- **Directions for this task**:
The answer is to be all of the data below, reproduced exactly.

- **Supplied material**:

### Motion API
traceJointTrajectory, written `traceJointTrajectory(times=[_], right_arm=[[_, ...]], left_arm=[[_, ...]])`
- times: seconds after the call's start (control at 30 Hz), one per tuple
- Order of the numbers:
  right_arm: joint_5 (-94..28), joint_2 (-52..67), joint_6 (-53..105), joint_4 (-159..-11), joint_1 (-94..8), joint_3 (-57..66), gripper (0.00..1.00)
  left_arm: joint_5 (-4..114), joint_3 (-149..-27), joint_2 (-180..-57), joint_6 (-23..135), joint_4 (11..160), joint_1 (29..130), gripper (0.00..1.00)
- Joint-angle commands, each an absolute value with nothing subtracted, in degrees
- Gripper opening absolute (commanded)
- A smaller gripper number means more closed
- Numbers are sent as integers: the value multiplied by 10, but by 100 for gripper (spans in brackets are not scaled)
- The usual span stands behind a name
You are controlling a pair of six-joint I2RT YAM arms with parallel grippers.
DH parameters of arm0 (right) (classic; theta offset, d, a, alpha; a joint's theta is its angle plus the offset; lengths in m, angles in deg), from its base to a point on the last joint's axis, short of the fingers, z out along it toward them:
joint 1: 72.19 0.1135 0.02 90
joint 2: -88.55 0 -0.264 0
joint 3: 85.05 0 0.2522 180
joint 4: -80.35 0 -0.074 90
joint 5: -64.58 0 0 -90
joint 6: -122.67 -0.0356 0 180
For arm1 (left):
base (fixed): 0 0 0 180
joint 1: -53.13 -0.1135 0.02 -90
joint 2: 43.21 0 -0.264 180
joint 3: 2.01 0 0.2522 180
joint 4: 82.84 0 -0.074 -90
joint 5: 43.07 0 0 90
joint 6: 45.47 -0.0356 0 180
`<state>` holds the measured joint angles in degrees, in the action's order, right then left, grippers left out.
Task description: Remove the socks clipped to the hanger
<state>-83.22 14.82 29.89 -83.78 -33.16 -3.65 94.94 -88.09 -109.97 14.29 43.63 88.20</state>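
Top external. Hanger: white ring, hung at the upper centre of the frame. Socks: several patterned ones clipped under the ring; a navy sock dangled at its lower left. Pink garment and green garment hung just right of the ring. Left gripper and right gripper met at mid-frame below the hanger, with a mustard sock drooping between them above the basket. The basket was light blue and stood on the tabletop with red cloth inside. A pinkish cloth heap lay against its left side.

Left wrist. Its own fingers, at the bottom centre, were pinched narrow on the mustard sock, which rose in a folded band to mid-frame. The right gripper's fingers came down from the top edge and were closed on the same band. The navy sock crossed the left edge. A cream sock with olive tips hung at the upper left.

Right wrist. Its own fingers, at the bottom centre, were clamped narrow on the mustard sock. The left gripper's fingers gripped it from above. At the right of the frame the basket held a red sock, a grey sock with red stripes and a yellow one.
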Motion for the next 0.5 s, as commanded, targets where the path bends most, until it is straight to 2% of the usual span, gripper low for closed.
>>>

- **Task output**:
### Motion API
traceJointTrajectory, written `traceJointTrajectory(times=[_], right_arm=[[_, ...]], left_arm=[[_, ...]])`
- times: seconds after the call's start (control at 30 Hz), one per tuple
- Order of the numbers:
  right_arm: joint_5 (-94..28), joint_2 (-52..67), joint_6 (-53..105), joint_4 (-159..-11), joint_1 (-94..8), joint_3 (-57..66), gripper (0.00..1.00)
  left_arm: joint_5 (-4..114), joint_3 (-149..-27), joint_2 (-180..-57), joint_6 (-23..135), joint_4 (11..160), joint_1 (29..130), gripper (0.00..1.00)
- Joint-angle commands, each an absolute value with nothing subtracted, in degrees
- Gripper opening absolute (commanded)
- A smaller gripper number means more closed
- Numbers are sent as integers: the value multiplied by 10, but by 100 for gripper (spans in brackets are not scaled)
- The usual span stands behind a name
You are controlling a pair of six-joint I2RT YAM arms with parallel grippers.
DH parameters of arm0 (right) (classic; theta offset, d, a, alpha; a joint's theta is its angle plus the offset; lengths in m, angles in deg), from its base to a point on the last joint's axis, short of the fingers, z out along it toward them:
joint 1: 72.19 0.1135 0.02 90
joint 2: -88.55 0 -0.264 0
joint 3: 85.05 0 0.2522 180
joint 4: -80.35 0 -0.074 90
joint 5: -64.58 0 0 -90
joint 6: -122.67 -0.0356 0 180
For arm1 (left):
base (fixed): 0 0 0 180
joint 1: -53.13 -0.1135 0.02 -90
joint 2: 43.21 0 -0.264 180
joint 3: 2.01 0 0.2522 180
joint 4: 82.84 0 -0.074 -90
joint 5: 43.07 0 0 90
joint 6: 45.47 -0.0356 0 180
`<state>` holds the measured joint angles in degrees, in the action's order, right then left, grippers left out.
Task description: Remove the socks clipped to the hanger
<state>-83.22 14.82 29.89 -83.78 -33.16 -3.65 94.94 -88.09 -109.97 14.29 43.63 88.20</state>
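Top external. Hanger: white ring, hung at the upper centre of the frame. Socks: several patterned ones clipped under the ring; a navy sock dangled at its lower left. Pink garment and green garment hung just right of the ring. Left gripper and right gripper met at mid-frame below the hanger, with a mustard sock drooping between them above the basket. The basket was light blue and stood on the tabletop with red cloth inside. A pinkish cloth heap lay against its left side.

Left wrist. Its own fingers, at the bottom centre, were pinched narrow on the mustard sock, which rose in a folded band to mid-frame. The right gripper's fingers came down from the top edge and were closed on the same band. The navy sock crossed the left edge. A cream sock with olive tips hung at the upper left.

Right wrist. Its own fingers, at the bottom centre, were clamped narrow on the mustard sock. The left gripper's fingers gripped it from above. At the right of the frame the basket held a red sock, a grey sock with red stripes and a yellow one.
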Motion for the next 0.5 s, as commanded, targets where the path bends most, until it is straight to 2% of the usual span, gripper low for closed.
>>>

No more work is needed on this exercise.